What the task requires:
Copy verbatim the block of lines in the entries below whose first line contains "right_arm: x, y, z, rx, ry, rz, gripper" and whose last line contains "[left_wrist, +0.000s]". Leave out all other lines.
□ □ □ □ □ □ □
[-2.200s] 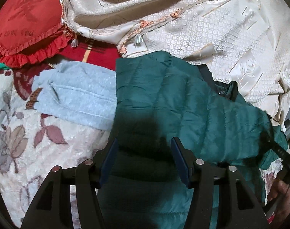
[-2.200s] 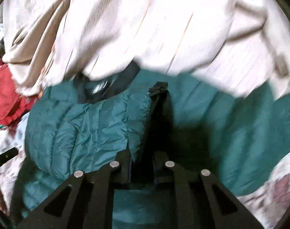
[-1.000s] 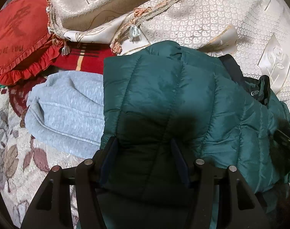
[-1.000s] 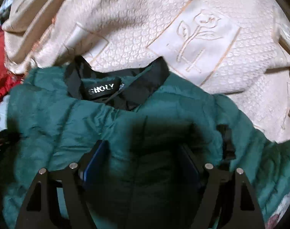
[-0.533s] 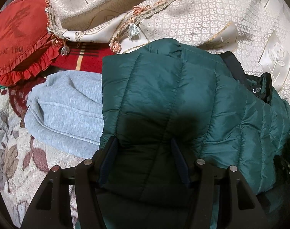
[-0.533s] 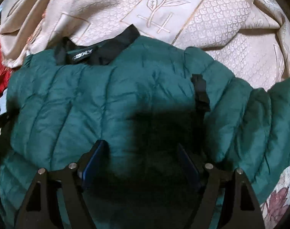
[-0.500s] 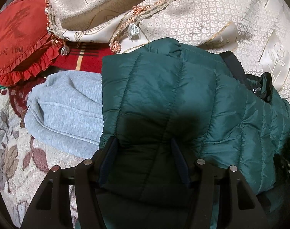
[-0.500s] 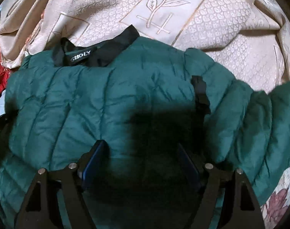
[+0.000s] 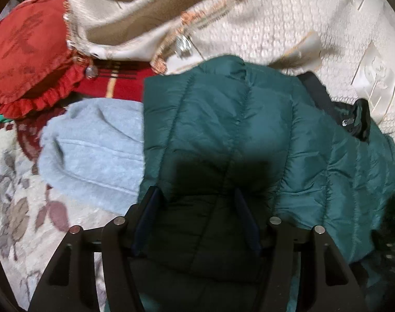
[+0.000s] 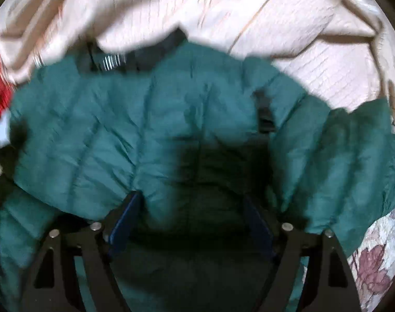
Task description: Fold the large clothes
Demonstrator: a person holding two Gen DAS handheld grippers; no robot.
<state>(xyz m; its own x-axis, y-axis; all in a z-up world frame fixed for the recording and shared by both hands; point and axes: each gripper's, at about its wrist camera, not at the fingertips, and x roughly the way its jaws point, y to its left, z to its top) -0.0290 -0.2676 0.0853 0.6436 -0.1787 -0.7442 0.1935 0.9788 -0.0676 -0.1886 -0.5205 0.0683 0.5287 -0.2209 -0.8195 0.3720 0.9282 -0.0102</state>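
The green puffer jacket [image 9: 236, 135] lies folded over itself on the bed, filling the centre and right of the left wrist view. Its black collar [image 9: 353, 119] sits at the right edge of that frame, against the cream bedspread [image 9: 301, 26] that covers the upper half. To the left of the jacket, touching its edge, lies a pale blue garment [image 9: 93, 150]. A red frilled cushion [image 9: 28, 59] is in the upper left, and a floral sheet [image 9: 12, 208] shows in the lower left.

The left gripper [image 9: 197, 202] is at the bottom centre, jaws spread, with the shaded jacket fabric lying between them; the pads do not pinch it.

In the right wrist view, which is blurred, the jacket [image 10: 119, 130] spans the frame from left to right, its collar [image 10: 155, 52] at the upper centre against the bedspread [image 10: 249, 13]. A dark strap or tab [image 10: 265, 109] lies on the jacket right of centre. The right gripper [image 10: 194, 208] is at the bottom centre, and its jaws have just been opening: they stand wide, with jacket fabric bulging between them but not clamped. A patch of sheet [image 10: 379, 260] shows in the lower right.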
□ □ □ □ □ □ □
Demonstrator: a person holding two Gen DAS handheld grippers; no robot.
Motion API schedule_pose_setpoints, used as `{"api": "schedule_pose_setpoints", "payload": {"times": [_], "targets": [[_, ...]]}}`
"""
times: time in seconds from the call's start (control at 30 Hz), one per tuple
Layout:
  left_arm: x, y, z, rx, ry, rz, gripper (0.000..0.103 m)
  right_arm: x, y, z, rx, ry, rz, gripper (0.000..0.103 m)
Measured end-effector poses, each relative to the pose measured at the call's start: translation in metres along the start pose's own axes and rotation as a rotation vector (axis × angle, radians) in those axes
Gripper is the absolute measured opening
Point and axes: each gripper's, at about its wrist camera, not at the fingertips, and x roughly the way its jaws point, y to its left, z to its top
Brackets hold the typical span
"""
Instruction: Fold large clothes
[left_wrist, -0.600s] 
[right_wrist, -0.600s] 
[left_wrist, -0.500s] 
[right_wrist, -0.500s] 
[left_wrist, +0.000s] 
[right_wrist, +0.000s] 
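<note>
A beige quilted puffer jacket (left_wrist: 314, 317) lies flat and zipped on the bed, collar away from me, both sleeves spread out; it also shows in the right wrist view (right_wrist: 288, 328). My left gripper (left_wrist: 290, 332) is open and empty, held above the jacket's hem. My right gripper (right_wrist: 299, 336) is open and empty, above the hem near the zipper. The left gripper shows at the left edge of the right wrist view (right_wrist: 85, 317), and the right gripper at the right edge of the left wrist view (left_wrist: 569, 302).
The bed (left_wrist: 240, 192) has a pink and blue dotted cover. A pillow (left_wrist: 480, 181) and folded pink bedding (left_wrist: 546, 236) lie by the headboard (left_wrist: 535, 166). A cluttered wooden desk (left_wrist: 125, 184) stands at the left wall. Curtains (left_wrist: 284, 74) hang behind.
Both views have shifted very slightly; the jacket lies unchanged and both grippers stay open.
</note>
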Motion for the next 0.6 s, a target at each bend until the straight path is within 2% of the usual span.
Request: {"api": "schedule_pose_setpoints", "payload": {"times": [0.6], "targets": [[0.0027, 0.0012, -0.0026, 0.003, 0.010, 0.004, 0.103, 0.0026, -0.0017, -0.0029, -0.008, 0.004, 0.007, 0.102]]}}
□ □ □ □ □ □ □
Reply:
  right_arm: x, y, z, rx, ry, rz, gripper (0.000..0.103 m)
Measured end-effector poses, each relative to the pose measured at the call's start: translation in metres along the start pose's own axes and rotation as a rotation vector (axis × angle, radians) in those axes
Gripper is the absolute measured opening
Point and axes: each gripper's, at about its wrist camera, not at the fingertips, and x roughly the way its jaws point, y to its left, z to its top
Brackets hold the typical span
"""
Instruction: Fold large clothes
[left_wrist, -0.600s] 
[right_wrist, -0.600s] 
[left_wrist, -0.500s] 
[right_wrist, -0.500s] 
[left_wrist, +0.000s] 

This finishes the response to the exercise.